WHAT YOU HAVE TO DO - From the records below, transcribe exactly the lines that begin at the line with "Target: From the" and end at the line with "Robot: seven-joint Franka", both included.

EXERCISE MATERIAL -
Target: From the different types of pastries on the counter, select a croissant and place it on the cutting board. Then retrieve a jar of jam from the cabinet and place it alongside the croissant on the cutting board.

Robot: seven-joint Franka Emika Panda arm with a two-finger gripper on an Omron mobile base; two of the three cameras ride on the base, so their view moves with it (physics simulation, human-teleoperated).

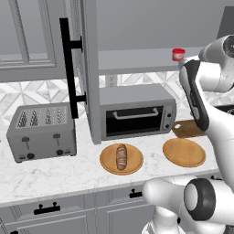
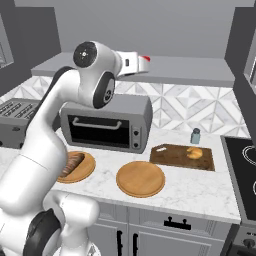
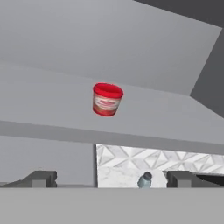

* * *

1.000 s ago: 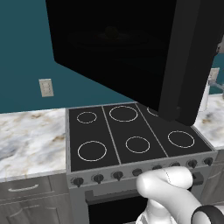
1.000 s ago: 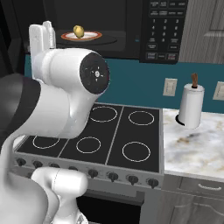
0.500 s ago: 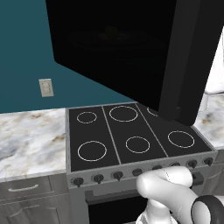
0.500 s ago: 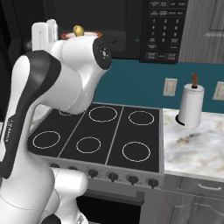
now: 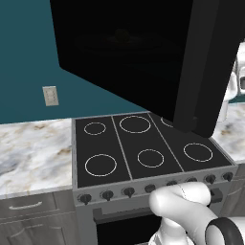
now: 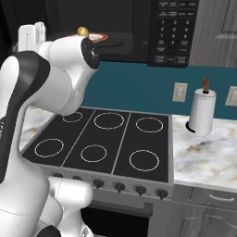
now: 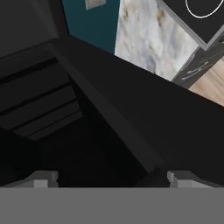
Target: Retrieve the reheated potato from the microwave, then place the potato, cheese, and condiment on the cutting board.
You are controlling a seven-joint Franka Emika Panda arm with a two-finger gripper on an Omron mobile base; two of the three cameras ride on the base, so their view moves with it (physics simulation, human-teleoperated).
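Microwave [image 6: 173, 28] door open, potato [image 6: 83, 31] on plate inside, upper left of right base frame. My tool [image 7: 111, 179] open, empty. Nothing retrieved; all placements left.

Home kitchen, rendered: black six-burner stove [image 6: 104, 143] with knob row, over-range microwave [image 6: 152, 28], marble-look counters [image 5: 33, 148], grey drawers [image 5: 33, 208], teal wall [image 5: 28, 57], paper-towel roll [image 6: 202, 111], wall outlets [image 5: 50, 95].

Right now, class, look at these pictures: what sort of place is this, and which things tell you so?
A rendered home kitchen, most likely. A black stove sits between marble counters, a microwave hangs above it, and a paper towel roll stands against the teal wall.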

WORKED SOLUTION -
Target: From the different types of pastries on the counter, select a croissant and place it on the cutting board. Then retrieve a jar of jam from the cabinet and place it alongside the croissant on the cutting board.

Robot: seven-joint Franka Emika Panda arm with a two-finger gripper on an Omron mobile base; two of the three cameras ride on the base, so their view moves with it (physics simulation, human-teleoperated).

The exercise is now complete.